Pleiotropy is a genetic phenomenon in which a single gene influences multiple distinct phenotypic traits. This means one gene can affect different structures or functions in an organism.
- A mutation in one gene can produce several effects in different organs or systems.
- These effects occur because the gene product is involved in multiple biological pathways.
- Pleiotropy is common in both humans and other organisms.
2. What is an example of pleiotropy?
An example of pleiotropy is Marfan syndrome, where a mutation in a single gene affects multiple body systems. The disorder is caused by mutations in the FBN1 gene, which codes for fibrillin.
- Long limbs and fingers (skeletal system)
- Lens dislocation (eye)
- Aortic enlargement (cardiovascular system)
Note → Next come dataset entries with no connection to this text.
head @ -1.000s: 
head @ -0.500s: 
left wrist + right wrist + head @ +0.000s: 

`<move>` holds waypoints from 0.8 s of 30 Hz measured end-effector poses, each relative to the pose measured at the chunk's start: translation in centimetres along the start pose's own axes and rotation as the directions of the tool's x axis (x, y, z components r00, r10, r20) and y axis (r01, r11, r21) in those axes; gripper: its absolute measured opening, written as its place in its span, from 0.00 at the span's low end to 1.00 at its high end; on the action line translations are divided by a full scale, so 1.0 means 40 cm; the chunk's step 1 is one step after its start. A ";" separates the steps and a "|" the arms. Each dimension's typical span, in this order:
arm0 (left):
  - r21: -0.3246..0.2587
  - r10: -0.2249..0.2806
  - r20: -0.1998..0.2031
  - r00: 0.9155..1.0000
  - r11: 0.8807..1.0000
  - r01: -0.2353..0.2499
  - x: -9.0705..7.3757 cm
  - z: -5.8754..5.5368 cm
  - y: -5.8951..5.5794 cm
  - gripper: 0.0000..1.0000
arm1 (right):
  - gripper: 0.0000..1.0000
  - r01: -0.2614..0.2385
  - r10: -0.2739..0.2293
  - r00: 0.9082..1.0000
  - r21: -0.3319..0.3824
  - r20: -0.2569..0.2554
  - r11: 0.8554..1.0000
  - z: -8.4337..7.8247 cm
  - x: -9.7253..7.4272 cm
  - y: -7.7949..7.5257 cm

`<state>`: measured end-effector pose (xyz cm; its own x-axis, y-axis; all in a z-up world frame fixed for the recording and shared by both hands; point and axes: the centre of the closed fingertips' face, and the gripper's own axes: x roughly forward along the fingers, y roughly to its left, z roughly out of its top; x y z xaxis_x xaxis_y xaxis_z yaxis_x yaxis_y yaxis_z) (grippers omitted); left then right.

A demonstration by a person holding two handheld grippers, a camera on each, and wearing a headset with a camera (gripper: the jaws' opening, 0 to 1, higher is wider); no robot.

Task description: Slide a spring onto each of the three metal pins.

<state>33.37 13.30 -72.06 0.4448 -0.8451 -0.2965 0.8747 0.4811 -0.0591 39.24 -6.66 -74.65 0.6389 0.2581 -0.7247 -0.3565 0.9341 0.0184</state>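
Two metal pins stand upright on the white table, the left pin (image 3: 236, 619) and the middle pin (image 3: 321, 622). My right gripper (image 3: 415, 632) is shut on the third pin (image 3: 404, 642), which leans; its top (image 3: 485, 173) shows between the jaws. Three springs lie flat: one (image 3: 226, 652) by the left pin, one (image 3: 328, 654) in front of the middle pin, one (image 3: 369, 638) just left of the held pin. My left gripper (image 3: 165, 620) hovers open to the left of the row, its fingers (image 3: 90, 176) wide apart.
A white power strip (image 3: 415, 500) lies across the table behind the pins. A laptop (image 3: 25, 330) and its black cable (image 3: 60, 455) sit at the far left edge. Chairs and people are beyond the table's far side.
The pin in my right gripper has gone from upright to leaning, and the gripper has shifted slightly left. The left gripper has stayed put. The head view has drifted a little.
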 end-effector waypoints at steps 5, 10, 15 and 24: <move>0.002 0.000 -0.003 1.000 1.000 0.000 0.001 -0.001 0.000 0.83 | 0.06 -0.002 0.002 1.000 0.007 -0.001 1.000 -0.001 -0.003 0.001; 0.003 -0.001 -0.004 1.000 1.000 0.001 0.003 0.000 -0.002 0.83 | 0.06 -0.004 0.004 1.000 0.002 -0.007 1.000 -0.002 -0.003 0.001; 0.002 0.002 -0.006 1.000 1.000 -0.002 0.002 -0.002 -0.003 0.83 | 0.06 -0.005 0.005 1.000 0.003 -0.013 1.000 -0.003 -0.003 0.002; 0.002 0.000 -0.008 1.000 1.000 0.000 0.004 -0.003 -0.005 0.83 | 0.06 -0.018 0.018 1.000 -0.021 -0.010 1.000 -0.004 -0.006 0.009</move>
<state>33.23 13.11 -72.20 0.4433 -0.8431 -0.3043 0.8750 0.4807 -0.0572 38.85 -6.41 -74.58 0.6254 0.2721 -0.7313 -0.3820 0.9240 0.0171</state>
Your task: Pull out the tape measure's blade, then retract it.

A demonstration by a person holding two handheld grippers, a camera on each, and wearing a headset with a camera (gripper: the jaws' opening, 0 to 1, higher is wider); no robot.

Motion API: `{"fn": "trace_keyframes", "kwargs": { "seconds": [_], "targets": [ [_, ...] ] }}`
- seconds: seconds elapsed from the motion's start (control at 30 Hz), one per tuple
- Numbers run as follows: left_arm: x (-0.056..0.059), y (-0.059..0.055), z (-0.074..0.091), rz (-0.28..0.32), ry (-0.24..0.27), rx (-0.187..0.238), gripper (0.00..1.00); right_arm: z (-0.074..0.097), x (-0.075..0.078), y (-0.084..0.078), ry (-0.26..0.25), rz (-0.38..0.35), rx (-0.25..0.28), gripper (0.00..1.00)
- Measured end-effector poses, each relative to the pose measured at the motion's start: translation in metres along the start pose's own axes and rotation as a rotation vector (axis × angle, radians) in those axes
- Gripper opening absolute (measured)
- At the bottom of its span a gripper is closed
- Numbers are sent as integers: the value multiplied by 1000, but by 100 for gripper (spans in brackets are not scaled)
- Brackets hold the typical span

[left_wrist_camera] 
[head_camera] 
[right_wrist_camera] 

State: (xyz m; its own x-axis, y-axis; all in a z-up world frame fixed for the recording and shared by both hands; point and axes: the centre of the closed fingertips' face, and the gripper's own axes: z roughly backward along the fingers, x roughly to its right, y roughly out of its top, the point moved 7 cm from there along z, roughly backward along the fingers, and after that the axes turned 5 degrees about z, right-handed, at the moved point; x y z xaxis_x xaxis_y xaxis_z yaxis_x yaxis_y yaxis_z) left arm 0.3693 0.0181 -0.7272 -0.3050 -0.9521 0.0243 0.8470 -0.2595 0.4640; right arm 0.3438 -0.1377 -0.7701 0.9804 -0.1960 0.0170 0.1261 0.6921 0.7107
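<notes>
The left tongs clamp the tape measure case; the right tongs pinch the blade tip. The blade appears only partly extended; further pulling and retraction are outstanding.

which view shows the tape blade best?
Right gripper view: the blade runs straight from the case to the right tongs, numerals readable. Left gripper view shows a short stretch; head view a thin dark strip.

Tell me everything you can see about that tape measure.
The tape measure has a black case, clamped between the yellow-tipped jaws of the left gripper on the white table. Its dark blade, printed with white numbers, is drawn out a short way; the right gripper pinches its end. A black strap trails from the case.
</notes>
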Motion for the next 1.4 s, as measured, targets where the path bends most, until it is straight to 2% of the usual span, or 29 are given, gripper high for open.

3. How does pleiotropy occur?
Pleiotropy occurs when a single gene product participates in multiple biological processes or is expressed in different tissues. A mutation in such a gene can therefore disrupt several traits at once.
- The gene may encode a protein used in many cell types.
- The protein may regulate multiple metabolic pathways.
- The gene may control the expression of other genes.
4. What is the difference between pleiotropy and polygenic inheritance?
The key difference is that pleiotropy involves one gene affecting multiple traits, while polygenic inheritance involves multiple genes influencing a single trait.
- Pleiotropy: One gene → many phenotypic effects.
- Polygenic inheritance: Many genes → one complex trait (e.g., height, skin color).
5. Why is pleiotropy important in biology?
Pleiotropy is important because it explains how one gene can influence multiple traits and affect evolutionary and medical outcomes.
- It helps explain complex genetic disorders.
- It shows how mutations can have widespread effects.
- It influences natural selection, since one gene may affect fitness in several ways.
6. Can pleiotropy cause genetic disorders?
Yes, pleiotropy can cause genetic disorders because a mutation in a single gene may disrupt multiple body systems.
- For example, sickle cell disease affects red blood cell shape, oxygen transport, pain response, and organ function.
- One mutation in the HBB gene leads to diverse clinical symptoms.
7. Is pleiotropy common in humans?
Yes, pleiotropy is very common in humans because many genes are expressed in multiple tissues and participate in various biological pathways.
- Regulatory genes often control multiple downstream genes.
- Structural proteins may function in different organs.
- Hormones can influence several physiological processes.
8. What is antagonistic pleiotropy?
Antagonistic pleiotropy is a form of pleiotropy in which a single gene has both beneficial and harmful effects.
- A gene may increase reproductive success early in life.
- The same gene may cause negative effects later in life.
9. How is pleiotropy different from epistasis?
Pleiotropy refers to one gene affecting multiple traits, whereas epistasis refers to one gene affecting the expression of another gene.
- Pleiotropy: Single gene → multiple phenotypes.
- Epistasis: Interaction between different genes.
10. How does pleiotropy affect evolution?
Pleiotropy affects evolution because natural selection acting on one trait may indirectly influence other traits controlled by the same gene.
- A beneficial mutation may persist even if it has minor harmful effects.
- A harmful mutation may be removed if it negatively affects multiple traits.
- Pleiotropy can constrain or shape evolutionary change.